I KNEW THIS WOULD HAPPEN. YES, OH YES. FOR YEARS I KNEW IT.
(Я знал, что это случится. О да. Я всегда это знал.)
Она пригласила его пообедать к себе. Он как ни в чем не бывало перебрался через кучи вещей, выставленных ею в прихожую, ни о чем не спросил. Возможно, подумал, что это шведский обычай решать проблему нехватки места в гардеробе. Он вообще ни о чем не спрашивал. Ему было приятно, что она готовит для него еду. Он стоял, прислонившись к дверному косяку на кухне, балканский ковбой в стертых сапогах, и с нежностью наблюдал, как она режет лук. Она любила, когда было для кого готовить, и старалась. YES, OH YES. Он поймал ее в охапку. Они упали в кровать. Все-то он знал заранее. И все случилось именно так, как он себе представлял. Она не смогла удержаться от смеха. Он шутил. Ей это нравилось. Но не исключено, он говорил серьезно, и это ей тоже нравилось. Быть легкомысленной рядом с Эммом, поиграть. Ветер приник к приоткрытому окну, пел и завывал на весь дом. Они тихо лежали и слушали. Ни о чем друг друга не спрашивали. Когда Эмм рядом, важно только настоящее. Зачем знать много, вполне достаточно немногого. Но в конце концов ее любопытство пересиливает.
A MEMORY FROM YOUR CHILDHOOD? Воспоминания детства?

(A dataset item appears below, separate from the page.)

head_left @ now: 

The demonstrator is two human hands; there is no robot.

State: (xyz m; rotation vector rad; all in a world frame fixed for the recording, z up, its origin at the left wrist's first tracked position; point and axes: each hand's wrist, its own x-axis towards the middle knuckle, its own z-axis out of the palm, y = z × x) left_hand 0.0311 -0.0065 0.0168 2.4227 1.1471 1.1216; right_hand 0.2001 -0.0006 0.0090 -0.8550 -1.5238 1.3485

Она попросила его рассказать.
Эмм немного подумал. Лысый певец, репетирующий арию сопрано на пустой сцене. Далекий свет из пыльного окна. Старик, медленно метущий улицу. И пленительный запах парфюмерии и косметики. Его мать сидит перед зеркалом, он у нее на коленях. Он помнит запах. Отсюда его любовь к поверхностной красоте — некоторым дешевым фильмам, неприличным эротическим приключениям.
IS YOUR MOTHER DEAD? Твоей матери нет в живых?
Это она так спросила.
Он растерялся. Тогда она добавляет, что вроде бы он упоминал о ее смерти тогда, одиннадцать лет назад, в ресторане. Он долго молчит, смотрит на нее. Ему не помнится, чтобы он об этом говорил. Но это правда, она умерла, наконец говорит он. Нет, не когда он был маленьким, отнюдь. Это произошло как раз перед тем, как они встретились в самолете в Белград. Похороны были в Скопье. Может, он и упоминал об этом тогда, одиннадцать лет назад, хотя сейчас это кажется ему странным.
DID YOUR MOTHER DROWN? Она утонула?
Сказав это, она умолчала о картинке перед глазами: женская сумка, голубой мяч. Она не знала, откуда она взялась. Просто это вдруг встало перед глазами. Да, говорит Эмм. Его мать утонула. Или утопилась, добавляет он. Вскрытие ничего не прояснило. На пляже нашли ее сумку, и только гораздо позже — тело. Рассказав это, Эмм долго лежит молча, смотрит в темноту. Она не знала, что ей думать. Был ли голубой мяч? Он ничего об этом не сказал. А она не стала больше спрашивать.